14. Dispute Resolution
14.1 Governing Law These Terms are governed by the laws of the State of Oregon, United States, without regard to conflict of law principles.
14.2 Jurisdiction Any disputes shall be resolved in the state or federal courts located in Oregon, and both parties consent to the personal jurisdiction of such courts.
14.3 Negotiation Before initiating formal proceedings, parties agree to attempt to resolve disputes through good-faith negotiation.
15. General Provisions
15.1 Entire Agreement These Terms, together with any applicable SOW or consulting agreement, constitute the entire agreement between the parties and supersede all prior agreements and understandings.
15.2 Amendments We reserve the right to modify these Terms at any time.
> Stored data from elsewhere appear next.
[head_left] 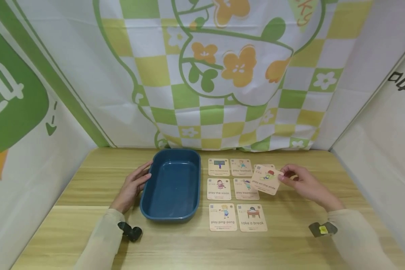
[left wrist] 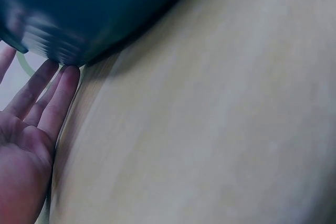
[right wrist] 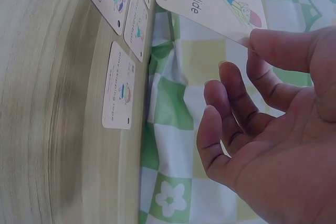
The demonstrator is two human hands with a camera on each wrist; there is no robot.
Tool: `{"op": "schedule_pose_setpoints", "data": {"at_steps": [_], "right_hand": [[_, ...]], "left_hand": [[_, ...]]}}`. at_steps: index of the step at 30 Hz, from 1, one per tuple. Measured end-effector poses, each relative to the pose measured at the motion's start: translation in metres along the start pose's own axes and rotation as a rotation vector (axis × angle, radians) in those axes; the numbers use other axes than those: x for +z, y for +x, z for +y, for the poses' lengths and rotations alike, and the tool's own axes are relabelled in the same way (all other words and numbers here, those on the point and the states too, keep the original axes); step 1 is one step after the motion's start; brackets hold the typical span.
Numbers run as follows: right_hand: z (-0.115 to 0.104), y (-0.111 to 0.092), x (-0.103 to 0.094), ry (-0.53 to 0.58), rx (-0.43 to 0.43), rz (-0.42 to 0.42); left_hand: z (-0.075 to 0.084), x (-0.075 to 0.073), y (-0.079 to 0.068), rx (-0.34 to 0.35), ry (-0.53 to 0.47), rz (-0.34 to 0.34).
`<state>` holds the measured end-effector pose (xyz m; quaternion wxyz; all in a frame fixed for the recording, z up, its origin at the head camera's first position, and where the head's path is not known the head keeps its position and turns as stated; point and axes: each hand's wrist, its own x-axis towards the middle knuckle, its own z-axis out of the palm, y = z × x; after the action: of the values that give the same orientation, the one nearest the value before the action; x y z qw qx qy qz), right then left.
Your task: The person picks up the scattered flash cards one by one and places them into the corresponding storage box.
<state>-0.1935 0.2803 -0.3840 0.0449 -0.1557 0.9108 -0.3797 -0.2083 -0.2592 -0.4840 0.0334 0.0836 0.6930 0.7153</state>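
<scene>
Here's a wood-grained table point(head_left: 175, 247) between pale walls point(head_left: 388, 142), a checked, flowered cloth point(head_left: 216, 123) hanging beyond the blue tray point(head_left: 170, 187)! Left of the tray, the left hand point(head_left: 133, 187) rests at its rim, and the left wrist view reveals straight fingers touching the outer wall. Well right of the tray, the right hand point(head_left: 302, 182) pinches the "play on the slide" card point(head_left: 266, 180) between thumb and forefinger, raised over its neighbours! Hands wide apart. The head view half hides one card beneath it; the right wrist view reads it out: "play skipping rope" point(right wrist: 119, 87)! The count: one tray, one card held, seven table cards point(head_left: 218, 189) right of the tray, rows of three, two, two!
</scene>
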Motion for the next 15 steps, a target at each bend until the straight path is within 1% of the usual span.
{"op": "schedule_pose_setpoints", "data": {"at_steps": [6,11,15], "right_hand": [[-0.0023,0.0017,0.0007,0.009,-0.009,-0.005],[-0.0028,0.0029,0.0029,0.029,-0.024,-0.005],[-0.0046,0.0051,0.0060,0.033,-0.041,-0.001]], "left_hand": [[-0.0005,-0.0002,0.0006,0.002,-0.005,0.006],[-0.0018,-0.0003,0.0004,-0.013,0.013,0.007],[-0.0023,-0.0011,-0.0002,-0.009,0.022,0.012]]}}
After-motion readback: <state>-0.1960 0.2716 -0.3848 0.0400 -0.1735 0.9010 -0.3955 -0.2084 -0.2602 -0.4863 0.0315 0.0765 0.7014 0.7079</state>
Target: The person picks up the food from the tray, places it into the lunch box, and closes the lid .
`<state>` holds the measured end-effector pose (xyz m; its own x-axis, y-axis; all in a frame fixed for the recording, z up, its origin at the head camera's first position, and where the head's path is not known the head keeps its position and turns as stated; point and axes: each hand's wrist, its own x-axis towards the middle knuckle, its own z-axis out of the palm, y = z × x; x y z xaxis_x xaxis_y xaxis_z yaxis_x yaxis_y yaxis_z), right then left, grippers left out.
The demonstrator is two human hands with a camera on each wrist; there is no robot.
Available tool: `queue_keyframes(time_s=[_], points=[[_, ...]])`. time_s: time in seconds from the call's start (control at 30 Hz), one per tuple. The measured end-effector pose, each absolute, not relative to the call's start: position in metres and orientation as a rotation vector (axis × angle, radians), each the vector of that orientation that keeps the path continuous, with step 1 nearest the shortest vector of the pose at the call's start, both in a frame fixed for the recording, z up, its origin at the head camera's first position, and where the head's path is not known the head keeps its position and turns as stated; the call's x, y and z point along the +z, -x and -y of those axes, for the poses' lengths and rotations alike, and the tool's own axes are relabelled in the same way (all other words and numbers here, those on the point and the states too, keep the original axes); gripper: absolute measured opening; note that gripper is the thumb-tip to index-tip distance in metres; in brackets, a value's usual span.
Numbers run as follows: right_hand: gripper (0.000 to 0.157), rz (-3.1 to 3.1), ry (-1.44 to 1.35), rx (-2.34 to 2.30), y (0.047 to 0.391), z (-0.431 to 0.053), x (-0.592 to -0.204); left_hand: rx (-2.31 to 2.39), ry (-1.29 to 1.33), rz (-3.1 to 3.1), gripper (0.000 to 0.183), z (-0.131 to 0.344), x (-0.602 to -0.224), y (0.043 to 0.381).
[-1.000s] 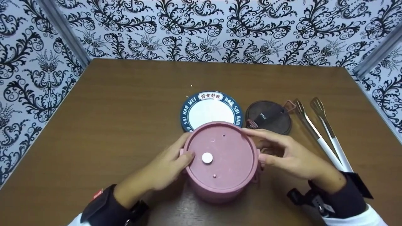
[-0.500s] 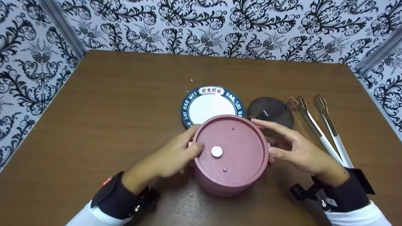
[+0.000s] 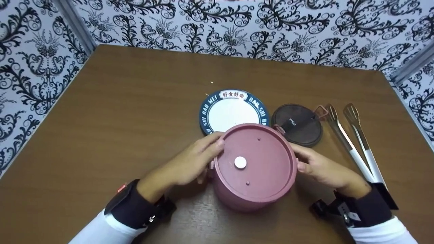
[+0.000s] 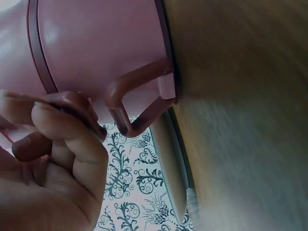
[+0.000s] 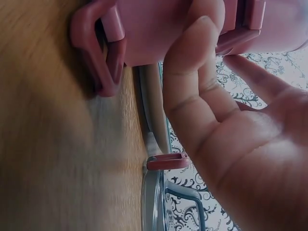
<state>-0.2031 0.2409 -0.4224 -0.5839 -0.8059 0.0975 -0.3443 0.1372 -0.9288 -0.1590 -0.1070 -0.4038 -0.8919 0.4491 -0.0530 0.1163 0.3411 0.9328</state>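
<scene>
In the head view a round pink lidded container (image 3: 264,159) stands at the front of the table, with a white button (image 3: 240,162) on its lid. My left hand (image 3: 190,162) grips its left side, thumb at the lid's rim. In the left wrist view, curled left fingers (image 4: 72,125) hold an upper side clasp (image 4: 77,106), above a lower pink loop handle (image 4: 137,98). On the right side, my right hand (image 3: 322,167) holds the container, its thumb by the rim. Bent right fingers (image 5: 192,53) press at the upper clasp in the right wrist view.
Behind the container lies a white plate (image 3: 232,113) with a blue lettered rim, partly covered. Beside it sits a dark round disc (image 3: 305,132) with pink loops. White-handled metal tongs (image 3: 359,149) lie spread at the right. Patterned panels (image 3: 230,30) border the brown table (image 3: 118,118).
The container sits further right in view, as the view shifts too. My left thumb has slid off the lid's top to its rim. The right fingers have dropped from the rim down the side.
</scene>
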Motion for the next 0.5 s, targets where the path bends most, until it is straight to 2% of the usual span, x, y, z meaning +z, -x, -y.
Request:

Changes will be posted on our website with an updated revision date. Continued use of our services after changes constitutes acceptance.
15.3 Severability If any provision is found unenforceable, the remaining provisions remain in full effect.
15.4 Waiver Failure to enforce any provision does not constitute a waiver of that provision or any other provision.
15.5 Assignment Client may not assign rights or obligations without our prior written consent. We may assign our rights and obligations with notice to Client.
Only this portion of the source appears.